Whatever may be Drupal’s future, there are some things to it that’ve always been cherished by one and all – things like Drupal modules. Over the last few years, many great Drupal modules have found their way to Drupal core, the latest example being Views. That said, did you ever ponder over how a Drupal module interacts with Drupal core? What is it that connects the two? Enter hooks.

What’re hooks all about?
The hook system of Drupal is quite interesting – one that you must understand, if you haven’t yet. It’s basically a PHP function that helps you extend the functionality of Drupal; it’s only after implementing a hook that a module is able to add its colors to Drupal. Hooks enable modules to add regions to the dashboard (hook_dashboard_regions), perform cleanup tasks (hook_exit), define content filters (hook_filter_info), control access to a node (hook_node_access) etc. There are around 350 hooks provided in Drupal core as of now, and modules create a hook of their own as well and almost all of them provide a comprehensive documentation as well.

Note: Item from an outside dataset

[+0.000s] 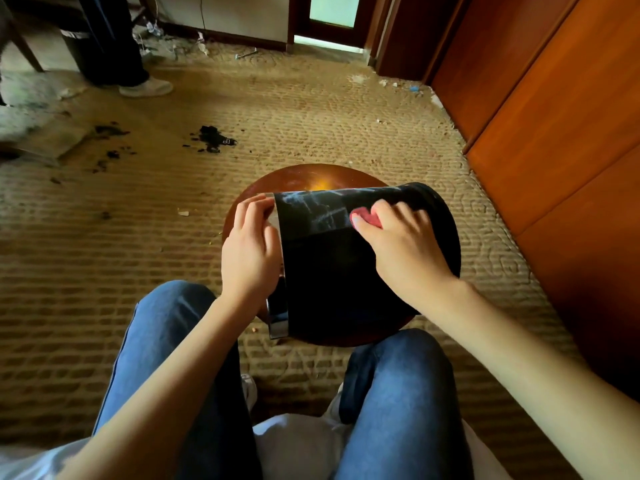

The folks at Drupal sometimes define hooks as “event listeners”. For example, the event “performing cleanup tasks” triggers “hook_exit”, an action. In this way, hooks help Drupal core execute some task when it allows intervention from modules. Content Construction Kit, another famous Drupal module, creates hook_field_info to help modules create a new type of content.

Curious to know all the hook functions that are in Drupal core as of now? Here’s the list:

Source :!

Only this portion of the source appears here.